Mike Brown has been around the NBA for a very long time. He would get his start as an unpaid video intern with the Denver Nuggets and would later be hired as a scout and video coordinator.  He would spend five seasons with the team.

After the 1996 season, he would make a transition into coaching as the Washington Wizards (Bullets) hired him as an assistant coach as a part of Bernie Bickerstaff’s staff in the 1997 season.  The general manager at the time was Wizards/Bullets legend, Wes Unseld.  Brown would spend two seasons under Bickerstaff before transitioning again as he accepted a position with the San Antonio Spurs in 2000, under Gregg Popovich.  Under the guidance of Popovich, he was a to win a championship in 2003. This would be Tim Duncan and David Robinson’s second championship together. After game six against the New Jersey Nets (Brooklyn Nets now), announced that he was retiring from the game of basketball.

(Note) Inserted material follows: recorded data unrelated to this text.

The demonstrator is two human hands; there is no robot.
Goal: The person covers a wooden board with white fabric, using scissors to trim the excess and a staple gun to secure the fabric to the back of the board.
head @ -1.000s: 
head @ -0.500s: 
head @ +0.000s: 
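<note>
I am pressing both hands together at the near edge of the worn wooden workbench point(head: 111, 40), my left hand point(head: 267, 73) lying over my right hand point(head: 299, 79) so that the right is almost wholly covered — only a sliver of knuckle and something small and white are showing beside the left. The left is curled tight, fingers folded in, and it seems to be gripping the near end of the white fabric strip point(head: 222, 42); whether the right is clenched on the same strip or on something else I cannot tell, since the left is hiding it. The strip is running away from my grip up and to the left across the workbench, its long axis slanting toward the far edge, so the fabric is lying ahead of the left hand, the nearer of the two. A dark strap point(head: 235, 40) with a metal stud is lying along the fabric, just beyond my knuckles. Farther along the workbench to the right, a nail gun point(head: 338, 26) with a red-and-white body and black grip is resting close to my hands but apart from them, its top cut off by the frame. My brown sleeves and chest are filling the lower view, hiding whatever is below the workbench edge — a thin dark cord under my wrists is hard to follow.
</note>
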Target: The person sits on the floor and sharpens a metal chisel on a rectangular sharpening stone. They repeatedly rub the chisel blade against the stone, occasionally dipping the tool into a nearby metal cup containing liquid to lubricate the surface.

Mike Brown would also make his exit as an assistant coach and joined the Indiana Pacers as an assistant coach under as a part of Rick Carlisle’s staff. The Pacers would go 61-21 that season finishing  1st in the Eastern Conference Central Division. Brown would spend two more seasons under Carlisle before getting his first opportunity to be a head coach with the Cleveland Cavaliers.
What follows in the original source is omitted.